• Provided data
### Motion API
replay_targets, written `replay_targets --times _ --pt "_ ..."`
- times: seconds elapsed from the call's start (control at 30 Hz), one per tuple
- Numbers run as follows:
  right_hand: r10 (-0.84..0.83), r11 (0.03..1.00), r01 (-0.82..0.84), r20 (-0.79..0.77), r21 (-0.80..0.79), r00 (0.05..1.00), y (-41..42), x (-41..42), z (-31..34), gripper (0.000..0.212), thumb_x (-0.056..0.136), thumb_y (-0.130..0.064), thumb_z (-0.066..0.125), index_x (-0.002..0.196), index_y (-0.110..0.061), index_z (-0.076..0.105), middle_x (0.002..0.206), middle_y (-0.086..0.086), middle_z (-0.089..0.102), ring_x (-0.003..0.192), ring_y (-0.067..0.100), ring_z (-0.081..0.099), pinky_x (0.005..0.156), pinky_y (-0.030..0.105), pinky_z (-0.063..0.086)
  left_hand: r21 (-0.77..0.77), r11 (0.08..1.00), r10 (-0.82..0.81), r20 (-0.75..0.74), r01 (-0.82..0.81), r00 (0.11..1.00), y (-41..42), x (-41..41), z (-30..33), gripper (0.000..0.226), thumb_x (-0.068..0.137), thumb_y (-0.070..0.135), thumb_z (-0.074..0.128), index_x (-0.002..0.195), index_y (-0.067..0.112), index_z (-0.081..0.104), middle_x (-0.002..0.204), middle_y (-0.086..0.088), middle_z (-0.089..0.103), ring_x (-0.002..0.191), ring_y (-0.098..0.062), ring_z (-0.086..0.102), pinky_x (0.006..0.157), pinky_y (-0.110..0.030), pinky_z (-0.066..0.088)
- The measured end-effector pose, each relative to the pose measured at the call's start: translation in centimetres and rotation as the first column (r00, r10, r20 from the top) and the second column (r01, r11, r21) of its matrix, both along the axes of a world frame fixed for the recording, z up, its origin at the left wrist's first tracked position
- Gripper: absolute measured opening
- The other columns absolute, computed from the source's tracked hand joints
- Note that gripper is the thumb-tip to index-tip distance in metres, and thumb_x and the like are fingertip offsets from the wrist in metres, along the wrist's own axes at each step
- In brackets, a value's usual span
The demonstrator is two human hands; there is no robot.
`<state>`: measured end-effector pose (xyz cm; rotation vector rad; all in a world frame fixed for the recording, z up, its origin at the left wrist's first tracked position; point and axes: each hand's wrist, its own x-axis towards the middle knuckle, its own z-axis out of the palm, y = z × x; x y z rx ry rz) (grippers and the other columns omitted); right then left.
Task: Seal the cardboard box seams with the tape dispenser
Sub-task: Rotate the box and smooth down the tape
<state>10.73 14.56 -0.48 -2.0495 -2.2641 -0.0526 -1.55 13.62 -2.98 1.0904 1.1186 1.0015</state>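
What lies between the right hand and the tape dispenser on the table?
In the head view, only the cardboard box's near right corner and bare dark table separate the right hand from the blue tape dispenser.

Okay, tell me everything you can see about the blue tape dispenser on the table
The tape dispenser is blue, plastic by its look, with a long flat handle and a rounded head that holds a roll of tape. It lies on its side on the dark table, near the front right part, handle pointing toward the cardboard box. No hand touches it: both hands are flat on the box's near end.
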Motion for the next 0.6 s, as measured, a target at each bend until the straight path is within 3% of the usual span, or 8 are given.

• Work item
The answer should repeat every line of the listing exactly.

• Response to the exercise
### Motion API
replay_targets, written `replay_targets --times _ --pt "_ ..."`
- times: seconds elapsed from the call's start (control at 30 Hz), one per tuple
- Numbers run as follows:
  right_hand: r10 (-0.84..0.83), r11 (0.03..1.00), r01 (-0.82..0.84), r20 (-0.79..0.77), r21 (-0.80..0.79), r00 (0.05..1.00), y (-41..42), x (-41..42), z (-31..34), gripper (0.000..0.212), thumb_x (-0.056..0.136), thumb_y (-0.130..0.064), thumb_z (-0.066..0.125), index_x (-0.002..0.196), index_y (-0.110..0.061), index_z (-0.076..0.105), middle_x (0.002..0.206), middle_y (-0.086..0.086), middle_z (-0.089..0.102), ring_x (-0.003..0.192), ring_y (-0.067..0.100), ring_z (-0.081..0.099), pinky_x (0.005..0.156), pinky_y (-0.030..0.105), pinky_z (-0.063..0.086)
  left_hand: r21 (-0.77..0.77), r11 (0.08..1.00), r10 (-0.82..0.81), r20 (-0.75..0.74), r01 (-0.82..0.81), r00 (0.11..1.00), y (-41..42), x (-41..41), z (-30..33), gripper (0.000..0.226), thumb_x (-0.068..0.137), thumb_y (-0.070..0.135), thumb_z (-0.074..0.128), index_x (-0.002..0.195), index_y (-0.067..0.112), index_z (-0.081..0.104), middle_x (-0.002..0.204), middle_y (-0.086..0.088), middle_z (-0.089..0.103), ring_x (-0.002..0.191), ring_y (-0.098..0.062), ring_z (-0.086..0.102), pinky_x (0.006..0.157), pinky_y (-0.110..0.030), pinky_z (-0.066..0.088)
- The measured end-effector pose, each relative to the pose measured at the call's start: translation in centimetres and rotation as the first column (r00, r10, r20 from the top) and the second column (r01, r11, r21) of its matrix, both along the axes of a world frame fixed for the recording, z up, its origin at the left wrist's first tracked position
- Gripper: absolute measured opening
- The other columns absolute, computed from the source's tracked hand joints
- Note that gripper is the thumb-tip to index-tip distance in metres, and thumb_x and the like are fingertip offsets from the wrist in metres, along the wrist's own axes at each step
- In brackets, a value's usual span
The demonstrator is two human hands; there is no robot.
`<state>`: measured end-effector pose (xyz cm; rotation vector rad; all in a world frame fixed for the recording, z up, its origin at the left wrist's first tracked position; point and axes: each hand's wrist, its own x-axis towards the middle knuckle, its own z-axis out of the palm, y = z × x; x y z rx ry rz) (grippers and the other columns omitted); right then left.
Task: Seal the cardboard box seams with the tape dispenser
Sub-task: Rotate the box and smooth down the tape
<state>10.73 14.56 -0.48 -2.0495 -2.2641 -0.0526 -1.55 13.62 -2.98 1.0904 1.1186 1.0015</state>
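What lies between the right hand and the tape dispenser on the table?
In the head view, only the cardboard box's near right corner and bare dark table separate the right hand from the blue tape dispenser.

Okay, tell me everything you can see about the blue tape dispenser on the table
The tape dispenser is blue, plastic by its look, with a long flat handle and a rounded head that holds a roll of tape. It lies on its side on the dark table, near the front right part, handle pointing toward the cardboard box. No hand touches it: both hands are flat on the box's near end.
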Motion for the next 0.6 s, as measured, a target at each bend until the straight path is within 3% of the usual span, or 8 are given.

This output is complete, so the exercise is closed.